[AVAILABLE DATA Boundary: Start]

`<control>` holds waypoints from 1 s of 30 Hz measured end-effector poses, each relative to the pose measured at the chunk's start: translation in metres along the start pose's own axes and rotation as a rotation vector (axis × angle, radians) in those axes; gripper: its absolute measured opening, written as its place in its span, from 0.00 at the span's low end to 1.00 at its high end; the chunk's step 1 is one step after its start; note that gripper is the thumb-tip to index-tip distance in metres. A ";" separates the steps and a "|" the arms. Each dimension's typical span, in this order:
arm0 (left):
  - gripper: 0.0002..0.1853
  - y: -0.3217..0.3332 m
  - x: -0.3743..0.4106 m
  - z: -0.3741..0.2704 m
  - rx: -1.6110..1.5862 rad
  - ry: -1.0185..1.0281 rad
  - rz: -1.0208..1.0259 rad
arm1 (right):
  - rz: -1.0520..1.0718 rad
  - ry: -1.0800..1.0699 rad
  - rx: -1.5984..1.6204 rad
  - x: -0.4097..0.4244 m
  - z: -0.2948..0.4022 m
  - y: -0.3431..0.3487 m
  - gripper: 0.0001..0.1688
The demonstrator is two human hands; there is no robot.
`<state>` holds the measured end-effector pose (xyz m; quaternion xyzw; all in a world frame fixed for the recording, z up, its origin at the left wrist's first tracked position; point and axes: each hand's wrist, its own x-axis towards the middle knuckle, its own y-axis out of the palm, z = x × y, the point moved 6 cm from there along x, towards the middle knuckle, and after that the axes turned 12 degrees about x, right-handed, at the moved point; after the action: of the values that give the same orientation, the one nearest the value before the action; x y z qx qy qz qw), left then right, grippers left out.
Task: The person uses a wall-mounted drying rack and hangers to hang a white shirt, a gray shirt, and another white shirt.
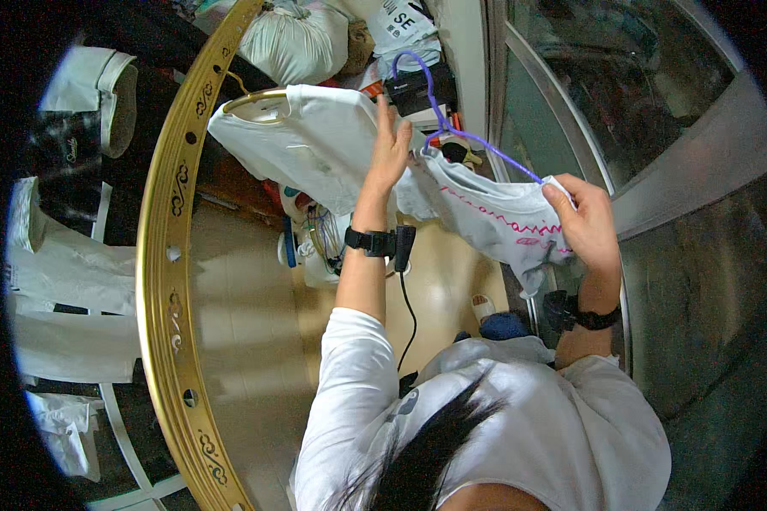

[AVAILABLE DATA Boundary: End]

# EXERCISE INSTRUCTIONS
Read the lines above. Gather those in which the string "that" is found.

# RESPONSE
`<control>` holds waypoints from 1 s of 30 Hz measured end-effector poses, each relative to the pose measured at the chunk's start: translation in metres along the start pose's own axes and rotation as a rotation vector (axis × angle, radians) in those axes; gripper: its absolute measured opening, written as its place in its span, from 0.00 at the span's low end to 1.00 at its high end; the chunk's step 1 is one step after its start; note that gripper is the thumb-tip to index-tip distance in metres. A ";" separates the steps and a "|" the arms. Each dimension's typical span, in this order:
`<state>` holds the measured end-effector pose (xyz m; quaternion xyzw; all in a world frame fixed for the recording, z up, its origin at the left wrist's first tracked position; point and axes: each hand's wrist, its own x-axis towards the middle knuckle, its own y-axis out of the palm, z = x × y, the point moved 6 cm from there along x, towards the middle knuckle, and after that the axes turned 12 degrees about x, right-handed, at the moved point; after the action: of the values that give the same orientation, the one nearest the value before the action; x y z qx qy qz qw), left then right, grippers left out.

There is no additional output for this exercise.